== Problem to work on ==
Everything in the data below should be restated word for word.

== Data provided ==
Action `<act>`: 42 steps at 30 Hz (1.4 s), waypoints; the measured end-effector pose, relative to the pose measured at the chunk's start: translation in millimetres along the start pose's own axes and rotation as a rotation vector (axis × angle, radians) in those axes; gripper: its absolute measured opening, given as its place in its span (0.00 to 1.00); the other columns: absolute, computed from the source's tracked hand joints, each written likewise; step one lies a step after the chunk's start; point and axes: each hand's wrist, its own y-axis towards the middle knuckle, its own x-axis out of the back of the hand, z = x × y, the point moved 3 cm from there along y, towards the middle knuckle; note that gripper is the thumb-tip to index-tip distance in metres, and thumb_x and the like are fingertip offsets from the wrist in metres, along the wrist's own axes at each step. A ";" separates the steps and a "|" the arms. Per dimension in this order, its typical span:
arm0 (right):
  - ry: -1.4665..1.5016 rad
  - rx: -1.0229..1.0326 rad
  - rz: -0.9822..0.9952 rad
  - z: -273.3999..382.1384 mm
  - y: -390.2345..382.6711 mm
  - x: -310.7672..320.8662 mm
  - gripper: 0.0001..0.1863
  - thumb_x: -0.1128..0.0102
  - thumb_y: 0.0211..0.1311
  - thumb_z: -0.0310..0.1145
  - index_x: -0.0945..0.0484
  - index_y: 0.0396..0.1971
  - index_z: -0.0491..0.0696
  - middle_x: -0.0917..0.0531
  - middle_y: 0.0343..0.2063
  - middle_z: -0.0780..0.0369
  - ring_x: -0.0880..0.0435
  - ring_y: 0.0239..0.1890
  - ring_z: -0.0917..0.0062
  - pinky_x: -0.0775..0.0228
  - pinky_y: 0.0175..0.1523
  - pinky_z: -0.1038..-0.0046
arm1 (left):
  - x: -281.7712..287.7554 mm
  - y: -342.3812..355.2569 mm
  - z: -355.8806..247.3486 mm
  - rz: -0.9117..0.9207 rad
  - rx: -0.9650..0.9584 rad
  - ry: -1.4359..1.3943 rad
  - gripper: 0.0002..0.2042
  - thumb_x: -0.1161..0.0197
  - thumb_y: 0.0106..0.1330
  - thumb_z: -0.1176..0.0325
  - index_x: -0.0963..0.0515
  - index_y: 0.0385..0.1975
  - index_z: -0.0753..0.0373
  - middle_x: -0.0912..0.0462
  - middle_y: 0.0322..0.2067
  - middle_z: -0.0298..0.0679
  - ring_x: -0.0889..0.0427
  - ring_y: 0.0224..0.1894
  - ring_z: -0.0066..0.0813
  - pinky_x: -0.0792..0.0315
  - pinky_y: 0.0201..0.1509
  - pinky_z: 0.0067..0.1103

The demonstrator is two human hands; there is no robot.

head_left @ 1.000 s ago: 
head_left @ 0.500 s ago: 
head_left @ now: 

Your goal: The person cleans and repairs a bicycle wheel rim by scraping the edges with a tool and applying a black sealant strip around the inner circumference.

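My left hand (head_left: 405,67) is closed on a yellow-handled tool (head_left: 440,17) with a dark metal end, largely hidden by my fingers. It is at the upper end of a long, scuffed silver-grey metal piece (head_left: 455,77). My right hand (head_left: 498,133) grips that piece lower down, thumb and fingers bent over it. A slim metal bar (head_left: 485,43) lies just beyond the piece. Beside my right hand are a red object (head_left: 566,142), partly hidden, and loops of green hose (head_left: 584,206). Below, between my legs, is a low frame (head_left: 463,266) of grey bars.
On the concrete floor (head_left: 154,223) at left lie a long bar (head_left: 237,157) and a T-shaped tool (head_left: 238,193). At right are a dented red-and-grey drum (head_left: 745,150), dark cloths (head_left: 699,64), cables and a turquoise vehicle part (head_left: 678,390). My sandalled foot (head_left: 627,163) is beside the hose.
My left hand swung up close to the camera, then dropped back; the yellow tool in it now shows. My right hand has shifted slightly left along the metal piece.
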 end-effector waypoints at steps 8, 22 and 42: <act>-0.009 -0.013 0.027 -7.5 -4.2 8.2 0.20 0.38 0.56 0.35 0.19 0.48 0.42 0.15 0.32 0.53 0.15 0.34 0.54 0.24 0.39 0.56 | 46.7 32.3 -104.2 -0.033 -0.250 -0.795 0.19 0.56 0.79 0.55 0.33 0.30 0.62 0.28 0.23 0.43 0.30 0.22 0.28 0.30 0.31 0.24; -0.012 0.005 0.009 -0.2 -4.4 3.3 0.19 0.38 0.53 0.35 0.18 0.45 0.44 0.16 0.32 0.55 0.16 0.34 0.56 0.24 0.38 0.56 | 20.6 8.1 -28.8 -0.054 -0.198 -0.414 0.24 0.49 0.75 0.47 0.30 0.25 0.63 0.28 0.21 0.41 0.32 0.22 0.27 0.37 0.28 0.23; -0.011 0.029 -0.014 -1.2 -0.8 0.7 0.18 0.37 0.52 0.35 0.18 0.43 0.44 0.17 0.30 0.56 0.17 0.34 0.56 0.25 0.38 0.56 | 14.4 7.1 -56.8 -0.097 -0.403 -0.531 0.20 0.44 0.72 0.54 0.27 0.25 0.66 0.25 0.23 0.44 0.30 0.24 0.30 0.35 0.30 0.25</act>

== Result for this exercise ==
Action `<act>`: 42 steps at 30 Hz (1.4 s), waypoints; the measured end-effector pose, relative to the pose measured at the chunk's start: translation in millimetres along the start pose's own axes and rotation as a rotation vector (axis × angle, radians) in those axes; gripper: its absolute measured opening, given as its place in its span (0.00 to 1.00); the other columns: absolute, computed from the source's tracked hand joints, each written likewise; step one lies a step after the chunk's start; point and axes: each hand's wrist, its own y-axis towards the middle knuckle, its own x-axis out of the back of the hand, z = x × y, the point moved 3 cm from there along y, towards the middle knuckle; note that gripper is the thumb-tip to index-tip distance in metres, and thumb_x and the like are fingertip offsets from the wrist in metres, along the wrist's own axes at each step. A ";" separates the steps and a "|" the arms. Per dimension in this order, its typical span:
arm0 (right):
  - ry: -1.4665..1.5016 rad
  - rx: -1.0229..1.0326 rad
  - rz: -0.9822..0.9952 rad
  - z: -273.3999..382.1384 mm
  - y: -390.2345..382.6711 mm
  - x: -310.7672..320.8662 mm
  - gripper: 0.0001..0.1863
  - thumb_x: -0.1128..0.0102
  - thumb_y: 0.0211..0.1311
  - thumb_z: -0.0310..0.1145
  - index_x: -0.0945..0.0484
  - index_y: 0.0396..0.1971
  - index_z: -0.0491..0.0696
  - middle_x: -0.0917..0.0531
  - middle_y: 0.0343..0.2063
  - middle_z: -0.0780..0.0369
  - ring_x: -0.0880..0.0435
  - ring_y: 0.0239..0.1890
  - ring_z: -0.0917..0.0062
  - pinky_x: -0.0775..0.0228
  - pinky_y: 0.0175..0.1523
  - pinky_z: -0.1038..-0.0046
arm1 (left):
  - x: -281.7712..287.7554 mm
  - y: -342.3812..355.2569 mm
  - z: -355.8806..247.3486 mm
  - rz: -0.9117..0.9207 rad
  - rx: -0.9650..0.9584 rad
  - ry: -1.4359..1.3943 rad
  - gripper: 0.0002..0.2042
  - thumb_x: -0.1161..0.0197
  - thumb_y: 0.0106..0.1330
  - thumb_z: -0.1176..0.0325
  - index_x: -0.0963..0.0515
  - index_y: 0.0385..0.1975
  - index_z: -0.0753..0.0373
  - middle_x: -0.0912..0.0462
  - middle_y: 0.0322..0.2067
  - middle_z: -0.0298..0.0679
  - ring_x: -0.0889..0.0427
  - ring_y: 0.0224..0.1894
  - ring_z: -0.0066..0.0813
  - pinky_x: -0.0792..0.0315
  - pinky_y: 0.0201..0.1509
  - pinky_z: 0.0067..0.1103

The demonstrator is two human hands; there is no robot.

head_left @ 1.000 s ago: 
head_left @ 0.500 s ago: 
head_left @ now: 

Your goal: The person cleans and repairs a bicycle wheel rim by scraping the edges with a tool and applying a black sealant strip around the inner circumference.

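My left hand (head_left: 405,67) is closed on a yellow-handled tool (head_left: 440,17) with a dark metal end, largely hidden by my fingers. It is at the upper end of a long, scuffed silver-grey metal piece (head_left: 455,77). My right hand (head_left: 498,133) grips that piece lower down, thumb and fingers bent over it. A slim metal bar (head_left: 485,43) lies just beyond the piece. Beside my right hand are a red object (head_left: 566,142), partly hidden, and loops of green hose (head_left: 584,206). Below, between my legs, is a low frame (head_left: 463,266) of grey bars.
On the concrete floor (head_left: 154,223) at left lie a long bar (head_left: 237,157) and a T-shaped tool (head_left: 238,193). At right are a dented red-and-grey drum (head_left: 745,150), dark cloths (head_left: 699,64), cables and a turquoise vehicle part (head_left: 678,390). My sandalled foot (head_left: 627,163) is beside the hose.
My left hand swung up close to the camera, then dropped back; the yellow tool in it now shows. My right hand has shifted slightly left along the metal piece.
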 end-effector waypoints at steps 8, 22 and 42: <act>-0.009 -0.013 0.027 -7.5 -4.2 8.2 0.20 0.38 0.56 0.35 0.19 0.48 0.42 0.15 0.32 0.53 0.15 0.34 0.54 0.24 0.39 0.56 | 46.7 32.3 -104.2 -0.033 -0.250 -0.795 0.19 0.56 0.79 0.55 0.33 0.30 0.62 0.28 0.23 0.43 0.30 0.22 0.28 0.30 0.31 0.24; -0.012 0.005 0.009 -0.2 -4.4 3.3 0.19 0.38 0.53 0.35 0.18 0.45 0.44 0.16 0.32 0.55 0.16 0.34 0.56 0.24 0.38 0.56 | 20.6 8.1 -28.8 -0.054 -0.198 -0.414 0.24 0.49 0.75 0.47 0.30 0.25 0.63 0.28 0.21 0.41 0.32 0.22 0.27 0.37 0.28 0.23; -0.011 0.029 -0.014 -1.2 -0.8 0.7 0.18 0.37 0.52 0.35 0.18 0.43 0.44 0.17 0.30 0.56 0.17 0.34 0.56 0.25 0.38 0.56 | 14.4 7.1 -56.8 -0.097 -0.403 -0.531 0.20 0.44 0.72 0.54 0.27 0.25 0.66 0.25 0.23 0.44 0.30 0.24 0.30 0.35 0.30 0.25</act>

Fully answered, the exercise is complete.